S3, in the reasoning process, under the condition that a weight channel is not changed, reducing the activated bit width can reduce the condition that the convolution accumulation result exceeds 16 bits, and if conv (W _sqf,F_uqf) is more than 1.0, reducing the activated quantized bit width until conv (W _sqf,F_uqf) is less than or equal to 1.0; and the same operation is carried out on each output channel of the layer, so that the corresponding bit width is determined according to the distribution condition of each channel; the operation of convolution is accelerated by adopting a SIMD acceleration mode.

2. The method of claim 1 wherein the adaptive adjustment of the active quantization bit width, the method is characterized in that the step S1 comprises the following steps:

1) Signed data quantization:

2) Unsigned data quantization:

Description of variables: w _f is full-precision data, W _q is analog quantized data, max _w is the maximum value in full-precision data W _f, and b is quantized bit width.

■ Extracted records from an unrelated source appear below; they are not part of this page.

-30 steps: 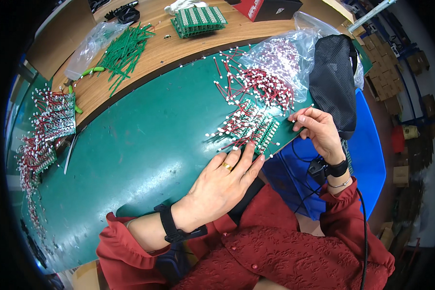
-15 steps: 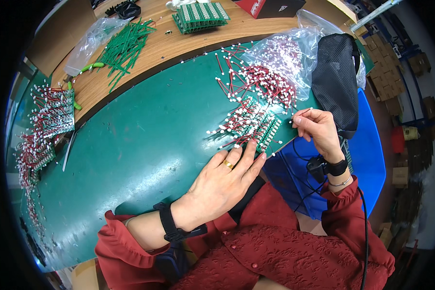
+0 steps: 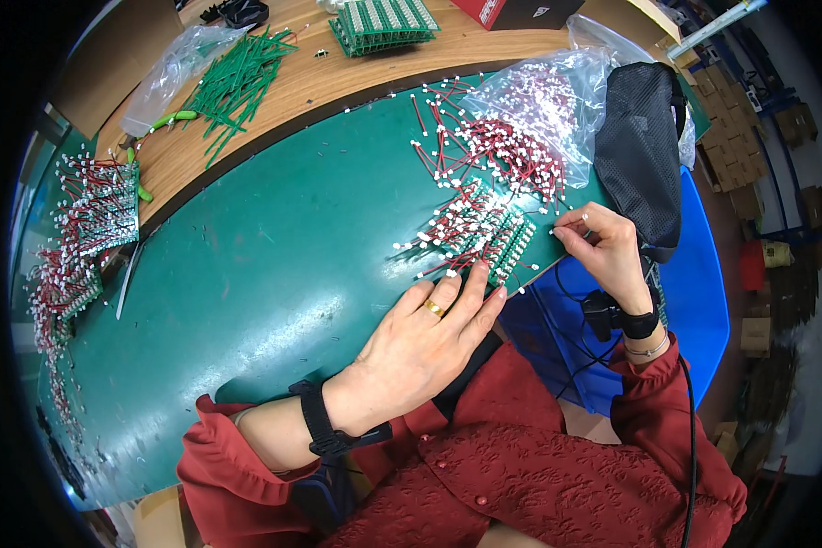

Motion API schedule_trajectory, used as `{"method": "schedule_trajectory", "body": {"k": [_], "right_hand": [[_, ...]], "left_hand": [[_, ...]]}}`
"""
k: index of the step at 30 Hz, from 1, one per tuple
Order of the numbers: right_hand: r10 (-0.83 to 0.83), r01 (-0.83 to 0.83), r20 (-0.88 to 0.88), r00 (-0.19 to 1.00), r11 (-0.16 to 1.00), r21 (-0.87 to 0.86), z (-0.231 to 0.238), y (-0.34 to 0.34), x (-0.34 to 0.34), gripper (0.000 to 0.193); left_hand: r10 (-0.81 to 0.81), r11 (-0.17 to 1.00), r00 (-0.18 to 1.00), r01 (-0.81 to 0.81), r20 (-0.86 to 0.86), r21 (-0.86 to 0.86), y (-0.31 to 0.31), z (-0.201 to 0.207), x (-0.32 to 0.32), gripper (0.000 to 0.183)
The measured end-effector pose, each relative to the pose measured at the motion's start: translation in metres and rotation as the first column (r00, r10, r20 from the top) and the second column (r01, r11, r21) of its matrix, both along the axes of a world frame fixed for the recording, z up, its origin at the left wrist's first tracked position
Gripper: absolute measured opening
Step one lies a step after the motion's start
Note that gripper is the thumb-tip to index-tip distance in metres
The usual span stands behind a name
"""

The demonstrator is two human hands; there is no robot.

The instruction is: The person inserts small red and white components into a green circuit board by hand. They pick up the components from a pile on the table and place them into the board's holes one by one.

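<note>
A green circuit board point(image 3: 513, 250) lies near the right front edge of the green mat, with rows of white sockets. Many short red wires with white plugs point(image 3: 470, 219) stick up from its left part. My left hand point(image 3: 420, 338) rests with fingers stretched out, fingertips at the board's near edge. Just right of the board, my right hand point(image 3: 605, 247) is pinched closed on a short wire with white plugs point(image 3: 554, 231); most of the wire is hidden by the fingers.
Loose red wires point(image 3: 511, 151) lie beyond the board, beside a clear plastic bag point(image 3: 557, 91). A black mesh bag point(image 3: 639, 155) and blue bin point(image 3: 699, 301) stand right. Wired boards point(image 3: 100, 210) sit far left; green strips point(image 3: 237, 87) and stacked boards point(image 3: 384, 26) lie behind.
My right hand has shifted slightly, its fingers still pinched beside the board. The left hand stays on the board's near edge.
</note>
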State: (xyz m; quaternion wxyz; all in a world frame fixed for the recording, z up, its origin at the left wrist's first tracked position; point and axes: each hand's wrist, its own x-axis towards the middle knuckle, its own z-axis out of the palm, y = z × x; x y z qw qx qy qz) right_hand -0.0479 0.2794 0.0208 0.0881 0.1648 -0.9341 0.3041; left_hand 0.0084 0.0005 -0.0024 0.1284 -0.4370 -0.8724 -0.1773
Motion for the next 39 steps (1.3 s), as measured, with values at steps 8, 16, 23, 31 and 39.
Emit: {"method": "schedule_trajectory", "body": {"k": [8, 16, 23, 31, 39], "right_hand": [[0.148, -0.128, -0.100, 0.984, 0.974, 0.185, 0.005, -0.004, 0.000, 0.008], [0.093, -0.086, 0.026, 0.995, 0.979, -0.185, 0.003, -0.029, 0.019, 0.005], [0.164, -0.195, -0.190, 0.968, 0.969, -0.154, -0.019, -0.053, 0.032, 0.013], [0.084, -0.098, -0.067, 0.994, 0.967, -0.235, -0.008, -0.038, 0.023, 0.008], [0.259, -0.263, -0.071, 0.963, 0.964, -0.038, -0.001, -0.036, 0.012, 0.011]], "left_hand": [[0.003, 1.000, 1.000, -0.003, 0.004, -0.008, 0.000, 0.003, -0.001, 0.053], [0.011, 0.999, 0.995, -0.015, 0.101, 0.040, 0.003, 0.006, -0.005, 0.064], [-0.013, 0.999, 0.998, 0.011, 0.060, 0.031, 0.004, 0.007, -0.009, 0.077], [-0.016, 0.994, 0.994, 0.004, 0.110, 0.109, 0.004, 0.001, -0.009, 0.091], [-0.014, 0.993, 0.996, 0.003, 0.094, 0.117, 0.003, -0.001, -0.009, 0.087]]}}
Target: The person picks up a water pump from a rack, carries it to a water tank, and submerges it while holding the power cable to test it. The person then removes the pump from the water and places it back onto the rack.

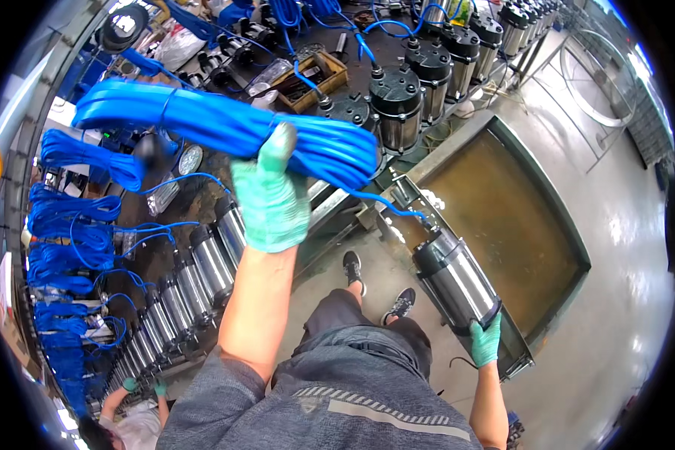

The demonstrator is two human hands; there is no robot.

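Observation:
My left hand (pixel 271 196), in a green glove, is raised and grips a thick coil of blue cable (pixel 202 124). A single blue lead runs from the coil down to a steel cylindrical pump motor (pixel 457 279) with a black top cap. My right hand (pixel 486 341), also green-gloved, holds that motor by its lower end, tilted, above the edge of a metal water tank (pixel 502 202). My feet in dark shoes stand on the floor beside the tank.
A long bench on the left holds a row of steel pump motors (pixel 195 285) with blue cable coils (pixel 67 225). More black-capped motors (pixel 427 75) line the back. A wooden tray of parts (pixel 307 79) sits there. Another person's gloved hands (pixel 142 386) work at lower left.

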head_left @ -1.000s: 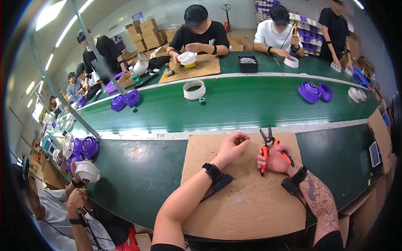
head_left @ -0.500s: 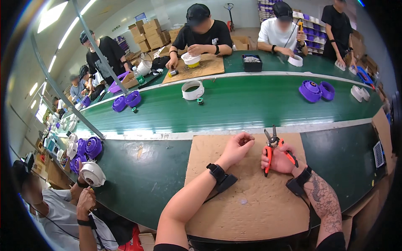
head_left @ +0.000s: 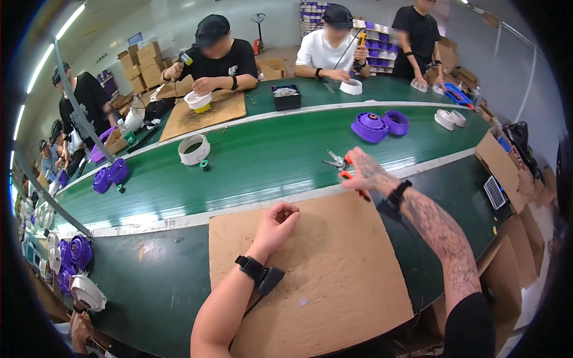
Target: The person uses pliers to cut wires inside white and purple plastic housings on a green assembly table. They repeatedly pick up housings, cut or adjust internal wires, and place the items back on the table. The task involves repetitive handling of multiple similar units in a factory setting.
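Note:
My right hand (head_left: 370,172) reaches out over the near edge of the conveyor belt. It grips a pair of pliers (head_left: 338,161) with orange-and-black handles; the grey jaws point left and stand apart above the green belt. My left hand (head_left: 278,223) is over the cardboard sheet (head_left: 322,262), its fingers curled inward, and no object shows in them. Part of its palm side is hidden from view. A small pale scrap (head_left: 304,302) lies on the cardboard below the hands.
On the green belt (head_left: 262,170) are a white ring housing (head_left: 194,150), a small green spool (head_left: 205,164), purple housings (head_left: 370,127) and white cups (head_left: 444,119). Co-workers sit and stand across the belt. Another worker's hand (head_left: 82,328) is near a white housing (head_left: 88,292) at left.
My right hand has carried the pliers forward, from above the cardboard to above the belt's edge. The whole view has swung right. A co-worker opposite has raised a yellow-and-black tool.

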A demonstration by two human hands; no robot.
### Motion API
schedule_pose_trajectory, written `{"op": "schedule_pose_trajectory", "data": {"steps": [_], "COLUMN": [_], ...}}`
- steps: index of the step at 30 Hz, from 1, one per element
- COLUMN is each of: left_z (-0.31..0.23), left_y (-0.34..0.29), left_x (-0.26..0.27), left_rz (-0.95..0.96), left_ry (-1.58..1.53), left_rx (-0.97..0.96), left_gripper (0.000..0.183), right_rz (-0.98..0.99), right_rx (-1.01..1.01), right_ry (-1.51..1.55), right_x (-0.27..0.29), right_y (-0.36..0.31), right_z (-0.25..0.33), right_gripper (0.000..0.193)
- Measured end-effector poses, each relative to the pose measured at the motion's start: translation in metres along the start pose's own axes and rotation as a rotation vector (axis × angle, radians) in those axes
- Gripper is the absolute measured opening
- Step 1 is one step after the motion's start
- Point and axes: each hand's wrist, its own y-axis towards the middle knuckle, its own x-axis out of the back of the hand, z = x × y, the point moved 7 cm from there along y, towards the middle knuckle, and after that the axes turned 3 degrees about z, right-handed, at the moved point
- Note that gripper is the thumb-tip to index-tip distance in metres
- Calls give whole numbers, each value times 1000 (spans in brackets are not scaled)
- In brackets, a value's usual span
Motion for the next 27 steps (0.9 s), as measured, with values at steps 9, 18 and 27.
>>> {"op": "schedule_pose_trajectory", "data": {"steps": [9, 18, 27], "left_z": [-8, -1, -6], "left_y": [-2, 3, 0], "left_x": [8, 11, 17], "left_rz": [-34, -33, -63], "left_ry": [1, -62, -22], "left_rx": [86, 18, 27], "left_gripper": [8, 8, 11], "right_rz": [231, 73, 225], "right_rx": [-536, -381, -468], "right_ry": [-209, -199, -198], "right_x": [6, -2, -13], "right_y": [49, 63, 69], "right_z": [-142, -123, -100], "right_gripper": [77, 72, 71]}}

3. The method according to claim 1, wherein in the step S2, the data transferred to the next layer is:

If there is a sign

If unsigned.

4. The method of claim 1 wherein the adaptive adjustment of the active quantization bit width, the method is characterized in that the formula of Relu is as follows:

relu6(x)＝min(max(x，0)，6)∈[0，6]。

5. The method according to claim 1, wherein the operation in the step S3 is performed during model training, i.e. conv (W _sqf,F_uqf) >1.0 in the nth step and fb _n+1＝fb_n -1 in the (n+1) th step when conv (W _sqf,F_uqf) < 1.0 in the nth step, and fb _n+1＝fb_n in the (n+1) th step when conv (W _sqf,F_uqf) < 1.0 in the nth step.

6. The method of claim 1, wherein the method performs full-precision model training.